- **What you should do**
The answer is the set of lines that include "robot", copied from the data below.

- **Dataset excerpts**
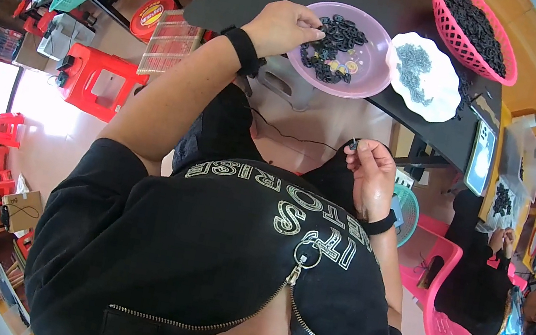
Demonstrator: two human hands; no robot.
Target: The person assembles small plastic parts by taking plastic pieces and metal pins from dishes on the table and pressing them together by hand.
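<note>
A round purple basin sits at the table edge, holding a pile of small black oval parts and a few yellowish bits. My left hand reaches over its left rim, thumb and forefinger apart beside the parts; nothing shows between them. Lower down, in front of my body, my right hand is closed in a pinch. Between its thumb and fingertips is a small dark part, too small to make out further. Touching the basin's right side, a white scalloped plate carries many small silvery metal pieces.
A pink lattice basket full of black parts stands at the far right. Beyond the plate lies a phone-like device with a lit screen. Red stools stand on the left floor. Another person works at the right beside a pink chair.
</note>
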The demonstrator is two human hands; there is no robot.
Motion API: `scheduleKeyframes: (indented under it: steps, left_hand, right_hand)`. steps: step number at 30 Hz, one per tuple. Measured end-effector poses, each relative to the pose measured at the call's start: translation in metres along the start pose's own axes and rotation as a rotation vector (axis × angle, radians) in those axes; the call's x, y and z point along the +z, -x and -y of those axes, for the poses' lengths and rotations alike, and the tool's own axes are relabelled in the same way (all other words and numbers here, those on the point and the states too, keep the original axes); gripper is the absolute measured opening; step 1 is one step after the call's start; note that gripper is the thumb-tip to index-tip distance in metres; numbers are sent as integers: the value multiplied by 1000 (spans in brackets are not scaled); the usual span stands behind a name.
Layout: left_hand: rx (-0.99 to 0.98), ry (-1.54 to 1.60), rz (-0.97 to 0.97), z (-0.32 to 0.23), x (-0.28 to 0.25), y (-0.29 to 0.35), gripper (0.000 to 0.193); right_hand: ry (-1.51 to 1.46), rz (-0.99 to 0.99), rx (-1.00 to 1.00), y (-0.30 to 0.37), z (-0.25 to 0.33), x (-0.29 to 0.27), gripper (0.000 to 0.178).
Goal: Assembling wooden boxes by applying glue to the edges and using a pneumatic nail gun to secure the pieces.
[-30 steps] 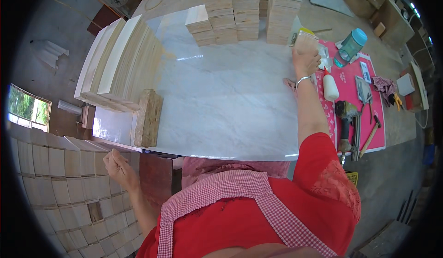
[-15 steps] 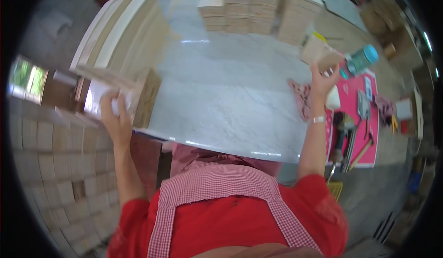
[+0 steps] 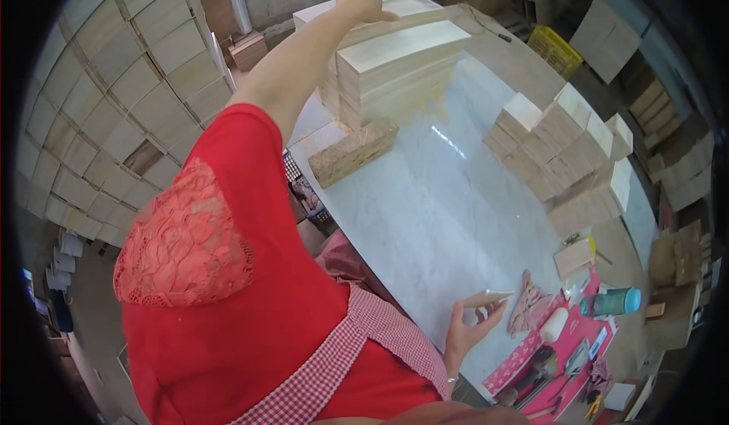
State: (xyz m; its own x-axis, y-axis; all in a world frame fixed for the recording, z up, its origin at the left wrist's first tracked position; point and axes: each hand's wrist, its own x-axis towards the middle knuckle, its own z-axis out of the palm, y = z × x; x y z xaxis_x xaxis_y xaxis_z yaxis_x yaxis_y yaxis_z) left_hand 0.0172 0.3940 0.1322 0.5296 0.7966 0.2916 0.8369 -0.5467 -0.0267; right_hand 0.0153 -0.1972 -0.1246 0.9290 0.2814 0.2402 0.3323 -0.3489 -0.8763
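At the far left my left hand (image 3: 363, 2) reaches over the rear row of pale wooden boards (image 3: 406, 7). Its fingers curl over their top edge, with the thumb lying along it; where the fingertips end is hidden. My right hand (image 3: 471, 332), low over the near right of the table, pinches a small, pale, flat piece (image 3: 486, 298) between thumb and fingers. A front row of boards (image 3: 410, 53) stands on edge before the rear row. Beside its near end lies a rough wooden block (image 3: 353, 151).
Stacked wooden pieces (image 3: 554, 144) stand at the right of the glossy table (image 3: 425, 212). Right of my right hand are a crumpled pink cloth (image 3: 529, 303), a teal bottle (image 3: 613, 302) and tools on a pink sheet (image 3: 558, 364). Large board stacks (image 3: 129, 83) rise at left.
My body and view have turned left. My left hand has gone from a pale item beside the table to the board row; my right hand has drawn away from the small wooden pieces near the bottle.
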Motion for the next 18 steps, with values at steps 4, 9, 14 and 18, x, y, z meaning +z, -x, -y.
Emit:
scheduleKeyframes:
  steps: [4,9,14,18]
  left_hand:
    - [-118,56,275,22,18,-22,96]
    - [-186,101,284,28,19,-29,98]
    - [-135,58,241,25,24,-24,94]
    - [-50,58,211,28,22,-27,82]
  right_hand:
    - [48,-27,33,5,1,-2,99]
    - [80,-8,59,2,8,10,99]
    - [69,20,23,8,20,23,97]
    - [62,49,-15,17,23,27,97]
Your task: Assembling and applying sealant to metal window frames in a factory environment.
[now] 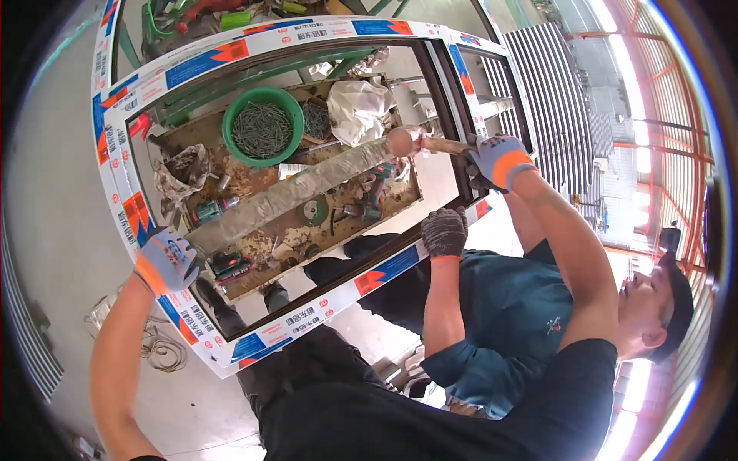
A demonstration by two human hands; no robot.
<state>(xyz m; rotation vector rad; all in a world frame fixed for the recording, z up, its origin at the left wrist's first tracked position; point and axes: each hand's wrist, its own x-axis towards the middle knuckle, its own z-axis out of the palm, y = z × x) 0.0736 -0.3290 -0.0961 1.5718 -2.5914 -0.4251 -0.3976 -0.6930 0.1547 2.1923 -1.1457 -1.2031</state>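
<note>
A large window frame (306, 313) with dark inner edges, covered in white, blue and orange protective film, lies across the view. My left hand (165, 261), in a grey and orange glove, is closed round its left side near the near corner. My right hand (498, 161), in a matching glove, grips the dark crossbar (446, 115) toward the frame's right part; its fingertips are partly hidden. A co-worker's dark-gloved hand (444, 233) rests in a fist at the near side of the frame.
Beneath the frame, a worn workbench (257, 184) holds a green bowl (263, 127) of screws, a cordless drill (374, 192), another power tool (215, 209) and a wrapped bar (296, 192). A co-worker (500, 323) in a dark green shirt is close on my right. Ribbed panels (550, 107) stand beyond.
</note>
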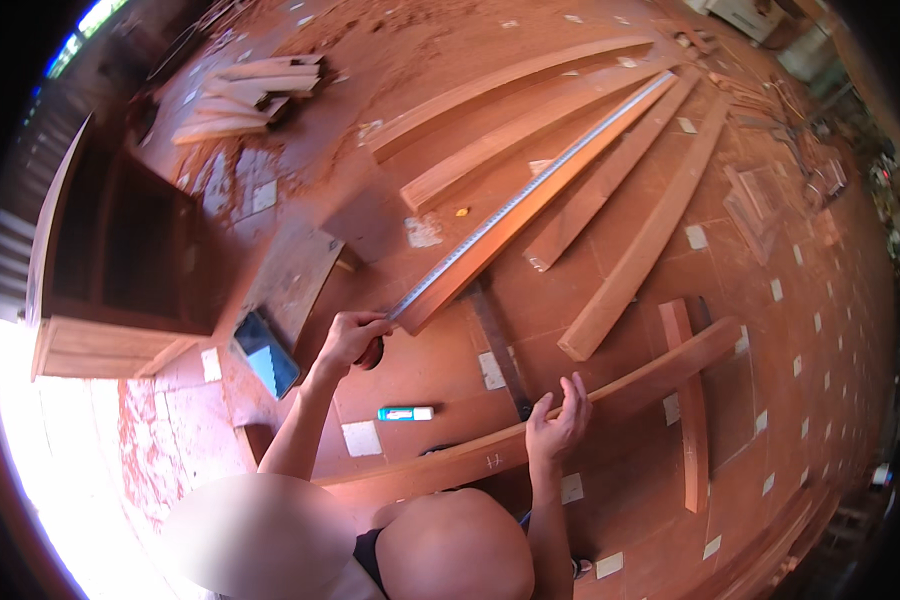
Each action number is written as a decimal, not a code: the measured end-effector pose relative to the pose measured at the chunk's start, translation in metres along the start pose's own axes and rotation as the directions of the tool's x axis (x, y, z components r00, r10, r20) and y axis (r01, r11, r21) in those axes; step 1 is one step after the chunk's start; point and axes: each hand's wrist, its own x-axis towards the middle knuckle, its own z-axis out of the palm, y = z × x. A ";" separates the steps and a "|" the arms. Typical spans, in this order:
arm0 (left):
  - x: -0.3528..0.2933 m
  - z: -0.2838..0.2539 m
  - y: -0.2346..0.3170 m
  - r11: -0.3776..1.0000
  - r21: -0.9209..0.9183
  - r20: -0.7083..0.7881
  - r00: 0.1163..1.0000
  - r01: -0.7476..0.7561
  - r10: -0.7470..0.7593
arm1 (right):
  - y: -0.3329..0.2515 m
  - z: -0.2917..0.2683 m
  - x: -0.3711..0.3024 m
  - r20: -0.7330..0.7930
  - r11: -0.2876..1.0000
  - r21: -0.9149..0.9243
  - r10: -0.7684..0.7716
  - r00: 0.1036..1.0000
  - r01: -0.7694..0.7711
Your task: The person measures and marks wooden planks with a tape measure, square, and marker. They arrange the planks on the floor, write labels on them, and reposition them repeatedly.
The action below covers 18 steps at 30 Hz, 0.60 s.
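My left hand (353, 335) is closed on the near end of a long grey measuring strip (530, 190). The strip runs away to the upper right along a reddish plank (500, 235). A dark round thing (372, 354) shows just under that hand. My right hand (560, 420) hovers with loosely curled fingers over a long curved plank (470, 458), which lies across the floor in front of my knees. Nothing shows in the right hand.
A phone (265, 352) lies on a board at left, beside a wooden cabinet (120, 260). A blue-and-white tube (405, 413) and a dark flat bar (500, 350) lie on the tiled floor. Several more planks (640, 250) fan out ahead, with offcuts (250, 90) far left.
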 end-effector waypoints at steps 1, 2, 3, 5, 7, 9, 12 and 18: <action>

- **Response**
Demonstrator: two human hands; no robot.
The demonstrator is two human hands; there is no robot.
A demonstration by two human hands; no robot.

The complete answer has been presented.